■ Work order ■
Please copy every line below that contains the string "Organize".

= Beginning of Section =

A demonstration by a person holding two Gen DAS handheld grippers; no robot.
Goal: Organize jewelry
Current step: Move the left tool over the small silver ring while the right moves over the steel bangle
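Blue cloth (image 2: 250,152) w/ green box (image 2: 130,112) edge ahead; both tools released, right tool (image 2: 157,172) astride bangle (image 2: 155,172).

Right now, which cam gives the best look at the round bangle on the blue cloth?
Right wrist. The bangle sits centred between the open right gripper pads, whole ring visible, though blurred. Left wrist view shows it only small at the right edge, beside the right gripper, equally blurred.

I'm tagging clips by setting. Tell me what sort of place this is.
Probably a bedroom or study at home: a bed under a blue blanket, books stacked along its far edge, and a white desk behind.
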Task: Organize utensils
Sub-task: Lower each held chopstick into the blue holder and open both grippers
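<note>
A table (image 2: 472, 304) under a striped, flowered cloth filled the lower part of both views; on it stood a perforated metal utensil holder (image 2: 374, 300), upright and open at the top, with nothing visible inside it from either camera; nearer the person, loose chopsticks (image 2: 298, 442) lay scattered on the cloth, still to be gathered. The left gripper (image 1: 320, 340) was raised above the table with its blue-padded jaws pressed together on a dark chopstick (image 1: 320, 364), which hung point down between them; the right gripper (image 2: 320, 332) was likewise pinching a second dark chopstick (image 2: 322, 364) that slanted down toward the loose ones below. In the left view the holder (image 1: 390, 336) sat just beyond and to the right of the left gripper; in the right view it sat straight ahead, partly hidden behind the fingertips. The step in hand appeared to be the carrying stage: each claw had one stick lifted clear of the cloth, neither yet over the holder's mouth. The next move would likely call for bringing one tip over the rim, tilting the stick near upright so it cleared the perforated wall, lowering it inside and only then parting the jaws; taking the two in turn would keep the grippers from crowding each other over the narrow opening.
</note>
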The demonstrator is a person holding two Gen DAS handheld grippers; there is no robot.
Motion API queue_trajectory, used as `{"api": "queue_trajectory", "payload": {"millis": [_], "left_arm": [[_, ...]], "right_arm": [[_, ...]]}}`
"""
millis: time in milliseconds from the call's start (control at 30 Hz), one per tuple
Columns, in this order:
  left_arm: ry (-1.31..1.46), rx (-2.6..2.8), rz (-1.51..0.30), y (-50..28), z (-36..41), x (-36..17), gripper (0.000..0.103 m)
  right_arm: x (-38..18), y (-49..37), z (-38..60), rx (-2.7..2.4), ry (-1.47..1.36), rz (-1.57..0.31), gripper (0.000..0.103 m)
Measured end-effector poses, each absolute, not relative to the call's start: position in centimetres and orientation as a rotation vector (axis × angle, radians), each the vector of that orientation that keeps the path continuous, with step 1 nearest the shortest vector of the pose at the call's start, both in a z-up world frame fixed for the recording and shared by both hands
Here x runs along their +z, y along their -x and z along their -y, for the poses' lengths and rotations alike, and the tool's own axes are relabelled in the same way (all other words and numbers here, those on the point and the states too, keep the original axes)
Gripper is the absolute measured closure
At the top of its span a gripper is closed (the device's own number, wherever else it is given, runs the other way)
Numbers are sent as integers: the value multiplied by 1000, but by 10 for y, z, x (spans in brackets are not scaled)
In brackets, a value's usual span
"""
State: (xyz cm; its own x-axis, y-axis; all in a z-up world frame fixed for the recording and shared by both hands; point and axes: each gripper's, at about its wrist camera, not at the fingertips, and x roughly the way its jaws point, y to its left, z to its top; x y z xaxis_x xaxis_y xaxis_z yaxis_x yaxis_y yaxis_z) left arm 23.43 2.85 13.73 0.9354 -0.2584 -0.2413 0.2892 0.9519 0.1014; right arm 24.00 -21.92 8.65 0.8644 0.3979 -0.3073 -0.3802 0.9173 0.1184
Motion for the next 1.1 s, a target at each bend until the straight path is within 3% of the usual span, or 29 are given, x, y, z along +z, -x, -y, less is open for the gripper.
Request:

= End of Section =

■ Expected answer ■
Goal: Organize jewelry
Task: Organize utensils

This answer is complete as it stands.